Saudaraku. Kita ingat kisah Yunus. Tipe Yunus adalah orang yang tidak siap bahwa Tuhan mencintai siapapun. Keyakinan bahwa Tuhan mencintai semua manusia di luar kita, justru itulah Tuhan yang adil. Tuhan tidak mau ada sama-sama ciptaan-Nya terluka hatinya gara-gara Tuhan membeda-bedakan.

Di balik pemikiran bahwa Tuhan mencintai dirinya atau kelompoknya dan bahkan agamanya, tersimpan kesombongan cuma dirinya yang takut akan Tuhan, mengamalkan kebenaran dan bertindak welas asih. Padahal, dalam kelompoknya tidak sedikit ada yang tidak takut Tuhan, tidak mengamalkan kebenaran dan perbuatannya sadis serta tidak berperi kemanusiaan.

Saudaraku. Tidak hanya di keluarga. Pengalaman diperlakukan secara berbeda kerap terjadi di tengah masyarakat. Karena punya koneksi dengan pemegang kekuasaan, urusan dimudahkan. Berbeda dengan tidak punya koneksi, urusan bisa serba lama. Dipingpong ke sana kemari. Atau, ada tanda “K” di identitas KTP, lalu mengalami pembedaan. Karier dipersulit. Di masa pandemik ini, bisa saja muncul kekecewaan dari orang yang tidak mendapat bantuan, sedangkan tetangganya dapat. Perlakuan berbeda itu menyakitkan. Pengalaman pahit.

Syukurlah Tuhan Maha adil. Ia menghargai seluruh manusia ciptaan-Nya. Tidak memandang muka. Dan Dia mengampuni dan mengasihi mereka semua yang takut akan Tuhan, mengamalkan kebenaran dan bertindak penuh kasih kepada sesama (bandingkan Matius 7:21). Kita bersyukur mempunyai Tuhan yang demikian. Maka, kita musti menghindarkan mempunyai sikap diskriminatif. Memutuskan tindakan dengan tidak setara.

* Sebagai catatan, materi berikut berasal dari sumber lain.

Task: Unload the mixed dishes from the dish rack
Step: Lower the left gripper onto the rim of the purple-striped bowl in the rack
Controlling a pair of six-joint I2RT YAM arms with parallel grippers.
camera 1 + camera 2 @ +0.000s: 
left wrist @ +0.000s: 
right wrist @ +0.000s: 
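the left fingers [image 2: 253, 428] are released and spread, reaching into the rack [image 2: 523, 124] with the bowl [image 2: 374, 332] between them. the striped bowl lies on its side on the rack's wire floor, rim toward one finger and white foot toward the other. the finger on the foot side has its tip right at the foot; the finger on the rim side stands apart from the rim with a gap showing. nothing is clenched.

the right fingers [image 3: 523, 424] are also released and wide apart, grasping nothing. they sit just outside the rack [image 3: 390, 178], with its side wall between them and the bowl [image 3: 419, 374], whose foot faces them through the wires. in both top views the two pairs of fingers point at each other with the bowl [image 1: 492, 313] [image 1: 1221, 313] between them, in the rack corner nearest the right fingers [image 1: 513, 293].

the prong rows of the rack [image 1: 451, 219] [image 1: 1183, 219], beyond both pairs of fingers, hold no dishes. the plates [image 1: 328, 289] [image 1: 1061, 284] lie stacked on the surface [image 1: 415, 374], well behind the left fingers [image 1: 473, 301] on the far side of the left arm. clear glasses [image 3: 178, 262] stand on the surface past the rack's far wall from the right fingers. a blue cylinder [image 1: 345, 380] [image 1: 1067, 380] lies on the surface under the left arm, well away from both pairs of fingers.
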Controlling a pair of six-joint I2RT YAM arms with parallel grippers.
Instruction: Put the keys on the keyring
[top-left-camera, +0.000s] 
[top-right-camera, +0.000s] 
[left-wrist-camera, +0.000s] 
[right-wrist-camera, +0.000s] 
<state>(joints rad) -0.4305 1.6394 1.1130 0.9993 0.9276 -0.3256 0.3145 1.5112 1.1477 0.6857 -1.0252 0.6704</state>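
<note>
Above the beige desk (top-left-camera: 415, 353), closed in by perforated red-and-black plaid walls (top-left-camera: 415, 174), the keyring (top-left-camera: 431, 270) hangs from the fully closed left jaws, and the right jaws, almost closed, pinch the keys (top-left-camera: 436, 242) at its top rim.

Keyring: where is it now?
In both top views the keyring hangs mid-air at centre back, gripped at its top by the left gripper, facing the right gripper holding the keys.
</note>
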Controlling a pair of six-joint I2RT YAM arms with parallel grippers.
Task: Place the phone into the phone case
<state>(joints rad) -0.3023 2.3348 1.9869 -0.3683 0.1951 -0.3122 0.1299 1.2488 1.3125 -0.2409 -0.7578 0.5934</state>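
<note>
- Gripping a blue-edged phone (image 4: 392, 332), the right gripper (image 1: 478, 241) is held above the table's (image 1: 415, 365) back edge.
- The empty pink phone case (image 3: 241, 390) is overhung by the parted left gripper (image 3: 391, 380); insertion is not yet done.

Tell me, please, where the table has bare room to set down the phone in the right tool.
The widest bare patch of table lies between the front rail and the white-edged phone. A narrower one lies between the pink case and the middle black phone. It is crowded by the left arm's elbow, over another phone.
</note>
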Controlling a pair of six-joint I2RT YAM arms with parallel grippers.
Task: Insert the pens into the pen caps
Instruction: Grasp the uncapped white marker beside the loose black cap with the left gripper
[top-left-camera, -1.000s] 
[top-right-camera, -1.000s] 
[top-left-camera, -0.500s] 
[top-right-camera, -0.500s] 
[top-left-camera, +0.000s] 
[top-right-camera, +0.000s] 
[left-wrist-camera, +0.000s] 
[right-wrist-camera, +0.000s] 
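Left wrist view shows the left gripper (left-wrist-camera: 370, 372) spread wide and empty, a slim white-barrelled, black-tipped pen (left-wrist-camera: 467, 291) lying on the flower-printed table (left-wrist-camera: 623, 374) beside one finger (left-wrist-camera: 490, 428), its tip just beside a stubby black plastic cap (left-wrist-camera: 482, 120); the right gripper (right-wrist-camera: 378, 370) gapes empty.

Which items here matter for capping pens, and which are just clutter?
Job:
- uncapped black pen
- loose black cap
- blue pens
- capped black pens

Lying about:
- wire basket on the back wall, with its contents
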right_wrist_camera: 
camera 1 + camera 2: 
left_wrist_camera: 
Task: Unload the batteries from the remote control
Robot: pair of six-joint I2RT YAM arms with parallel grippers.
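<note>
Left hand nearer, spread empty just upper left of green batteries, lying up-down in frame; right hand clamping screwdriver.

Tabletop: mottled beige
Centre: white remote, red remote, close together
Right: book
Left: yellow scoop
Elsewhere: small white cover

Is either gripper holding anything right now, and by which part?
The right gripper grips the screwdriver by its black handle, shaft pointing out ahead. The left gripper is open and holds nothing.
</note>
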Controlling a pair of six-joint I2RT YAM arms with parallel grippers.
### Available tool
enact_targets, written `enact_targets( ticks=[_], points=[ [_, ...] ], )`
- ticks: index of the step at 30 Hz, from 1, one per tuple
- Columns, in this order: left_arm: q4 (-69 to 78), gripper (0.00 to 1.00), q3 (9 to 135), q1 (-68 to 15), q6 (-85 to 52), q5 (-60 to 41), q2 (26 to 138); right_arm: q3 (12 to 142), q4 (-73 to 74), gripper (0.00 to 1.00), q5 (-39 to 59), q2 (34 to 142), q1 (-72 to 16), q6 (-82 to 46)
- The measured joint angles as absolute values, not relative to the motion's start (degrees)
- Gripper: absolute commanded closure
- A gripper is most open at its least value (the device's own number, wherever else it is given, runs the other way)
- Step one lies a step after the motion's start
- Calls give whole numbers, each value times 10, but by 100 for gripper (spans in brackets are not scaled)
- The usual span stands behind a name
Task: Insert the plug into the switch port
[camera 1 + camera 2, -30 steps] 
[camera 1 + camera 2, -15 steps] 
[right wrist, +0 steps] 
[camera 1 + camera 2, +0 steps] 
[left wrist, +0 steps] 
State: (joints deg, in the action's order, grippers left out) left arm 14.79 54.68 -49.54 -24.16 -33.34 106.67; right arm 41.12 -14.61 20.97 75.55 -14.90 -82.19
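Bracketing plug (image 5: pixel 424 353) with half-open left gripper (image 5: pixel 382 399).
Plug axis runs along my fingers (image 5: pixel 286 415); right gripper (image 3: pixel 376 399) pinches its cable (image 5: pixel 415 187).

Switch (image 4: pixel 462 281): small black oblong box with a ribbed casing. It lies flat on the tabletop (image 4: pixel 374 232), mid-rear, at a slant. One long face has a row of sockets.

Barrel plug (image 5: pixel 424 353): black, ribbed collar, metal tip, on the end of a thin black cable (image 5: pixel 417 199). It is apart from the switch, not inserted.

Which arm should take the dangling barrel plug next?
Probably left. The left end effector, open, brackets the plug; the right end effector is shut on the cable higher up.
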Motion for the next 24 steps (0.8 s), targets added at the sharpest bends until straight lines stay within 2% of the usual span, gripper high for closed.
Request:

Kita berdoa, “Tuhan, hari demi hari berlalu. Kiranya Tangan tuntunan-Mu tetap bersama kami. Beserta para orang tua kami. Anak-anak kami. Cucu-cucu kami. Saudara sekandung kami serta para sahabat kami. Serta beserta semua sesama kami. Sehingga kami semua terpelihara dan aman bersama-Mu. Dalam Kristus, kami berdoa. Amin.